I try to close my eyes to the pictures
Flashing behind my lids, the emotions
Running wild through my mind.
I’m normal. There’s nothing wrong with me.
Except maybe this one little thing.
This one controllable little problem
That I can conquer. I’m young enough.
No big deal. Right?
No. Not right.
And the pictures won’t stop.
Doctor’s office, needle, plastic gloves, clear tube.
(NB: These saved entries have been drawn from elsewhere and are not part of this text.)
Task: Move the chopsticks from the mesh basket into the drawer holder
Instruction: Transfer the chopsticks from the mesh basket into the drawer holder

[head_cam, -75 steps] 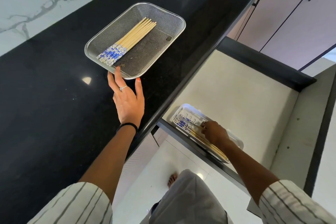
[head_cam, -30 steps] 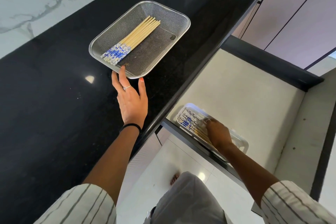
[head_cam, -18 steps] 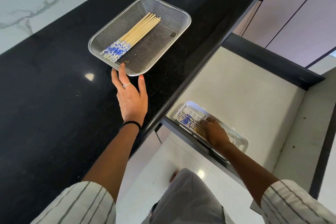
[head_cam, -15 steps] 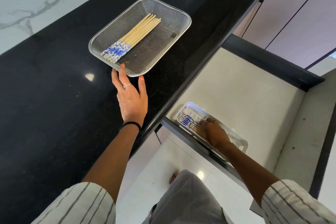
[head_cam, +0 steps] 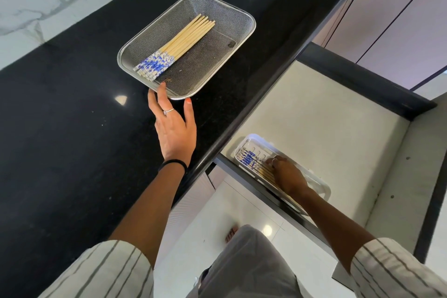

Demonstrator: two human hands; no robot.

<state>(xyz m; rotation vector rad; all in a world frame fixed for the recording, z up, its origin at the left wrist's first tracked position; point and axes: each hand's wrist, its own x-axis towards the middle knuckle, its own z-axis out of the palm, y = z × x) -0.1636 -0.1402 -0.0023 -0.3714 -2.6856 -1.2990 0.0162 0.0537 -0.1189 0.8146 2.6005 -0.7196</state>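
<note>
I see the mesh basket on the black desk, with a bundle of chopsticks lying in it, patterned ends toward 7 o'clock. My left hand is spread and released, fingertips touching the basket's near rim. At 4 o'clock from the basket, the open drawer carries the white holder, where more chopsticks lie. My right hand rests on those; I cannot tell whether it grasps them.

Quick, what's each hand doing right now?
Left hand: open, fingertips at the mesh basket rim.
Right hand: resting on chopsticks in the drawer holder; grip cannot be told.
</note>
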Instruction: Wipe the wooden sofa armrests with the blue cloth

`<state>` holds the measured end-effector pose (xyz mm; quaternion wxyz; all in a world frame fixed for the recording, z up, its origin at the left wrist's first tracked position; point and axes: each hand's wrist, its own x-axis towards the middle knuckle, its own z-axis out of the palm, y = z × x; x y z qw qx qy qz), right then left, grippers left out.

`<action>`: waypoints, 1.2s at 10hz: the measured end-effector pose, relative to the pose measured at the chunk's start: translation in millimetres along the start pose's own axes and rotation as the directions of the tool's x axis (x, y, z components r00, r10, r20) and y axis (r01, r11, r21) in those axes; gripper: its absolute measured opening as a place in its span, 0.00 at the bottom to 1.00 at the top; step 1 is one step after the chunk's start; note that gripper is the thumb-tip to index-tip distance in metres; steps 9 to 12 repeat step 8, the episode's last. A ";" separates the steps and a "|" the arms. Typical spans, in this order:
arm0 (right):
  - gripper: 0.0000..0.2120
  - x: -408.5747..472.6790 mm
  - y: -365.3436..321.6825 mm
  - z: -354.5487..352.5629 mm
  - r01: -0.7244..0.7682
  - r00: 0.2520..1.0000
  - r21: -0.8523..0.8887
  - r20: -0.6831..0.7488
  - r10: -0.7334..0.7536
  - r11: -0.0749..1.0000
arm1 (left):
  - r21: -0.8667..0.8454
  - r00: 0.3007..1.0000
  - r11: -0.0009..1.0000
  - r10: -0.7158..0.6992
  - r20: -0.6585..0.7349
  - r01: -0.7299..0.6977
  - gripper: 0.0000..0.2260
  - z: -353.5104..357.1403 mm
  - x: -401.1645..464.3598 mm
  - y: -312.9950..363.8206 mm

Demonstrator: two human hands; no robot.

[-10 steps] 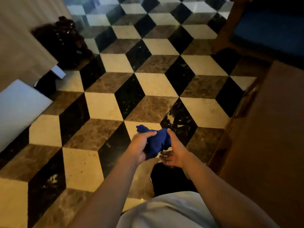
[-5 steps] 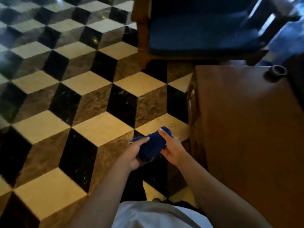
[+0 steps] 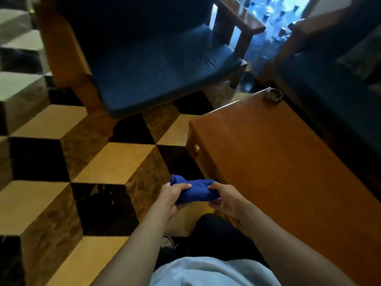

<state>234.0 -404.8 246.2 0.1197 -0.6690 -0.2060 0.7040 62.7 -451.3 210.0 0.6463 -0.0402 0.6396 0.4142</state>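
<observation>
- While both hands, left (image 3: pixel 172 195) and right (image 3: pixel 224 198), clasp the bunched cloth (image 3: pixel 193 191) over the floor, no wiping has begun.
- Armrests (image 3: pixel 61 50) ahead, well apart, remain untouched; all wiping is left.

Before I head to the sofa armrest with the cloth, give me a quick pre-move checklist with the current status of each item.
1. Blue cloth in hand: ok, bunched between left hand and right hand.
2. Both grips secure: ok, fingers closed on each end.
3. Near wooden armrest in view: ok, ahead and to the left.
4. Floor path to the sofa free: ok, only bare patterned tiles show.
5. Clearance from the wooden table on the right: ok, but it lies close beside the right hand.
6. Armrest dusty or already wiped: cannot tell, too dim and blurred.
</observation>
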 end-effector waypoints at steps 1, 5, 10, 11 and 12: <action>0.04 37.0 -31.4 0.3 -0.023 0.996 0.166 -0.079 0.037 0.986 | 0.158 0.999 0.987 -0.022 0.025 0.018 0.12 30.9 38.9 47.3; 0.12 232.7 -188.1 -20.6 0.051 0.973 0.625 -0.206 0.102 0.779 | 0.643 0.997 0.764 -0.079 0.015 0.051 0.08 199.8 248.1 220.1; 0.27 265.1 -173.8 2.7 -0.132 0.874 0.416 -0.379 0.303 0.900 | 0.983 0.996 0.166 -0.037 0.082 -0.075 0.17 200.2 321.5 251.8; 0.27 265.1 -173.8 2.7 -0.132 0.874 0.416 -0.379 0.303 0.900 | 0.983 0.996 0.166 -0.037 0.082 -0.075 0.17 200.2 321.5 251.8; 0.27 265.1 -173.8 2.7 -0.132 0.874 0.416 -0.379 0.303 0.900 | 0.983 0.996 0.166 -0.037 0.082 -0.075 0.17 200.2 321.5 251.8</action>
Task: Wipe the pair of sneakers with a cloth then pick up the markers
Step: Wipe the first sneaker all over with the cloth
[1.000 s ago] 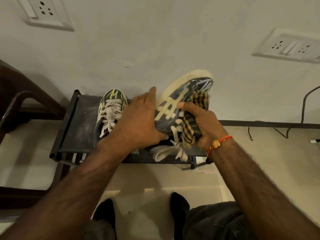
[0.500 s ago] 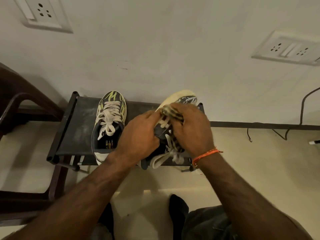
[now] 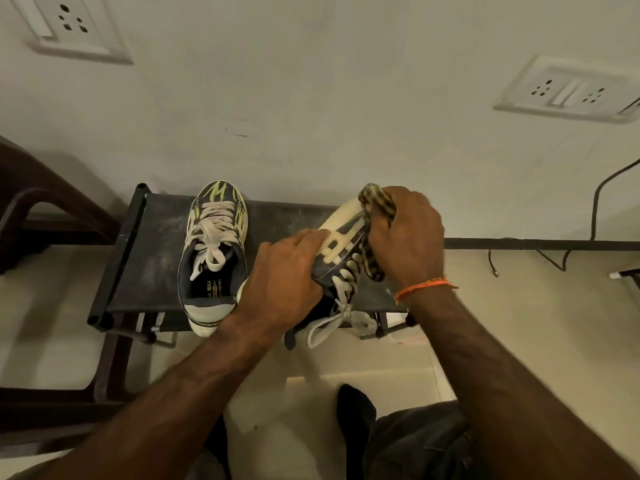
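Observation:
Two dark sneakers with yellow-green marks and pale laces are on a low black rack (image 3: 145, 258). The left sneaker (image 3: 214, 258) stands flat on the rack, toe toward the wall. The right sneaker (image 3: 341, 247) is tilted on its side, pale sole toward the wall. My left hand (image 3: 284, 275) grips its upper near the laces. My right hand (image 3: 405, 237) holds a checked yellow-and-black cloth (image 3: 375, 202) against the sneaker's toe end. No markers show in this view.
A dark brown plastic chair (image 3: 45, 216) stands left of the rack. The white wall behind carries two socket plates (image 3: 72, 26) (image 3: 564, 90). A black cable (image 3: 595, 209) hangs at the right. My dark-clad legs (image 3: 415, 441) are below on the cream floor.
The right sneaker was raised and tilted up a second ago, then lowered toward the rack. My right hand with the cloth has slid from the laces to the toe end.

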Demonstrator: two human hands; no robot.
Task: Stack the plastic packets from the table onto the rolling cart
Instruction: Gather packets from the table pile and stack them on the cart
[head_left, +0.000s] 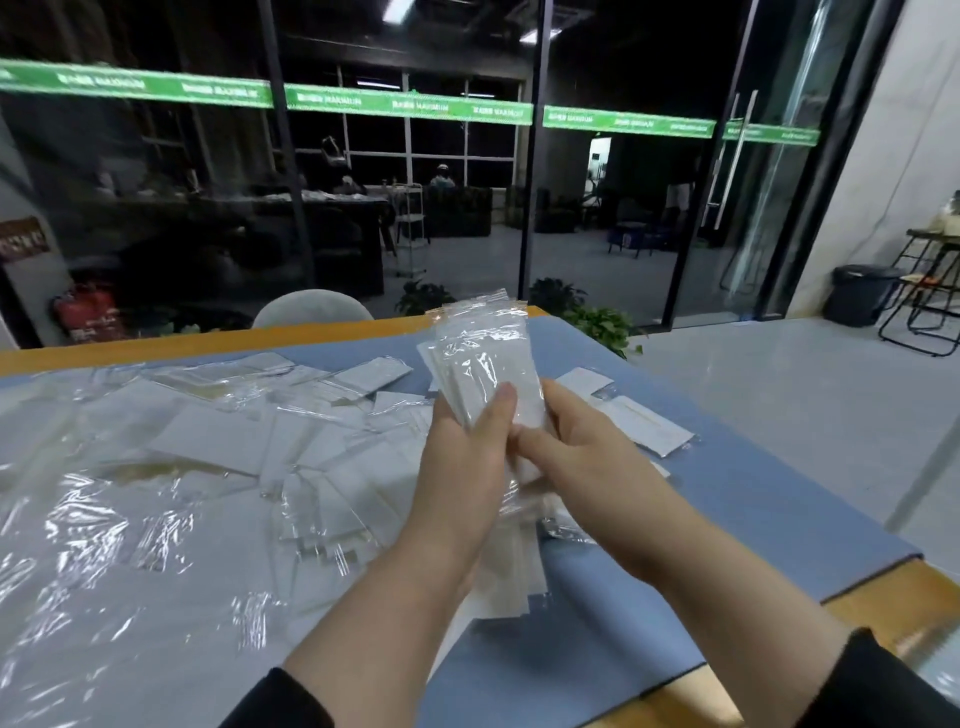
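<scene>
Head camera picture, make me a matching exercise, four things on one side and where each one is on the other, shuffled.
Things:
1. bundle of packets
2. loose packets
3. trash bin
4. fire extinguisher

Places:
A. floor, far left
B. spread over the table
C. floor, right, beside stools
D. between left hand and right hand

Pairs: 1-D, 2-B, 3-C, 4-A

Loose packets (218, 467) cover the table (753, 499) from nine o'clock round to eleven, overlapping so that no bare surface shows between them. From one to four o'clock the blue mat (675, 519) lies mostly bare, broken only by a few flat packets (644, 423) at two o'clock. A chair back (311, 309) and potted plants (602, 322) stand just beyond the far edge at twelve.
</scene>
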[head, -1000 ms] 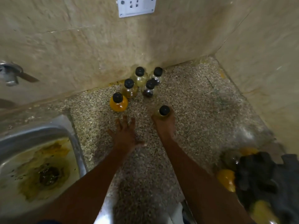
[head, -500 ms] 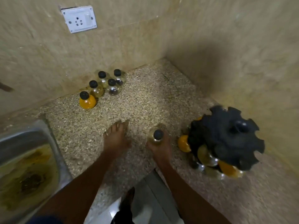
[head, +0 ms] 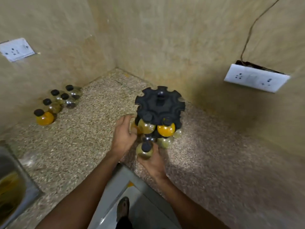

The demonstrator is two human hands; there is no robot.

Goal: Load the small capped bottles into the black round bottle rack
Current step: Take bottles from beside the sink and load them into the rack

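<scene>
- The right hand [head: 152,160], nearest the counter's front edge, has its fingers curled round a small capped bottle [head: 145,150]: clear and round-bellied, holding pale yellowish liquid, with a matte black cap. It is held upright just below the rack's lower tier.
- The left hand [head: 123,134] rests against the near-left side of the black round bottle rack [head: 159,107], fingers bent toward the hanging bottles; whether it actually grips anything cannot be told.
- The rack is dull black plastic, a disc with notched slots round its rim. An orange-filled bottle [head: 165,129] and a pale one [head: 146,128] hang from the top tier by their necks.
- Risks: smooth glass could slip from the fingers; a neck pushed in off-line could knock loaded neighbours loose; if the rack turns or tips, the slot would move away.
- The counter [head: 206,154] is hard speckled stone, so a dropped bottle may crack.
- Five waiting bottles [head: 57,103] stand at the counter's back-left edge against the wall.
</scene>
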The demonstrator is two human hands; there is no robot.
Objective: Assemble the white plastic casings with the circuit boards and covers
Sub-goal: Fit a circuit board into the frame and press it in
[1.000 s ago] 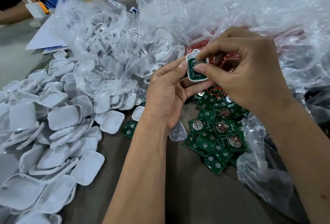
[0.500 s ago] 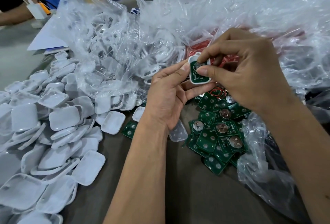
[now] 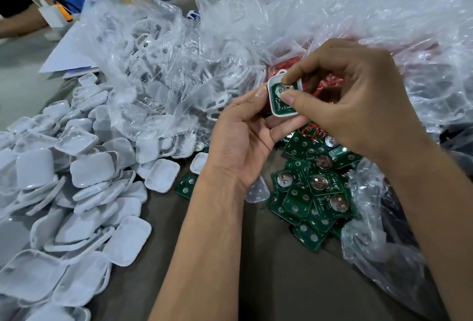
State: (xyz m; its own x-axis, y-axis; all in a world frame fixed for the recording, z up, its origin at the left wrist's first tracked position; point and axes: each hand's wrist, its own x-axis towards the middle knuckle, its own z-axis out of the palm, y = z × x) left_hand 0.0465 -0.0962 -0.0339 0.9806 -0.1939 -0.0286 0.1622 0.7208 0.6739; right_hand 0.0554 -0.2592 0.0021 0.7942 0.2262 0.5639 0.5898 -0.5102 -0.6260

The crimson river siphoned out of my arm.
But I will not look.
Do I want to know?
Do I want to know there’s really something wrong
With me? That I’m not whole?
That I’m not working right?
Something inside me is wrong,
Out of whack, screwed up.
But do I really want to know?
When I can put my finger on it,
Read it as numbers on a red-tinted paper,
As abbreviations on a notepad,
Will that make it all better?
Or will it make it worse?
I have to change my life,
My food, my habits,
My body chemistry, even
Through the magic of
Tiny white tablets.
My focus in life,
To first accommodate, then destroy
My trouble,
Suddenly the little disturbance
That might just be part of
“growing up”
Has become a menace,
A menace that lurks
Sometimes sleeping,
Sometimes crouched just inside my head,
Softly caressing my weary brain,
Seducing my fear-filled thoughts.
What good am I?
When you think about the purpose
Of all living things: to survive
And reproduce,
To produce a strong, healthy addition
To the species
I am a failure.
Survival of the fittest?
Then I should be dead.
My genes,
With this one little mistake
In their mechanics, their workings
Don’t deserve to endure.
I don’t want anyone else
To have to deal with what I do.
And they probably won’t.
A blessing in disguise?
The very nature of me
And what’s inside me
Prevents a future generation
From the same pain?
Well, maybe.
But does it balance?
I don’t know what to think.
The shadows are falling,
As my lids droop.
The slideshow of
Swirling pens, rotating scale dials,
Disappearing fetuses, pink plastic
Dissolves with my exhaustion.
My pillow is wet and salty. So is my face.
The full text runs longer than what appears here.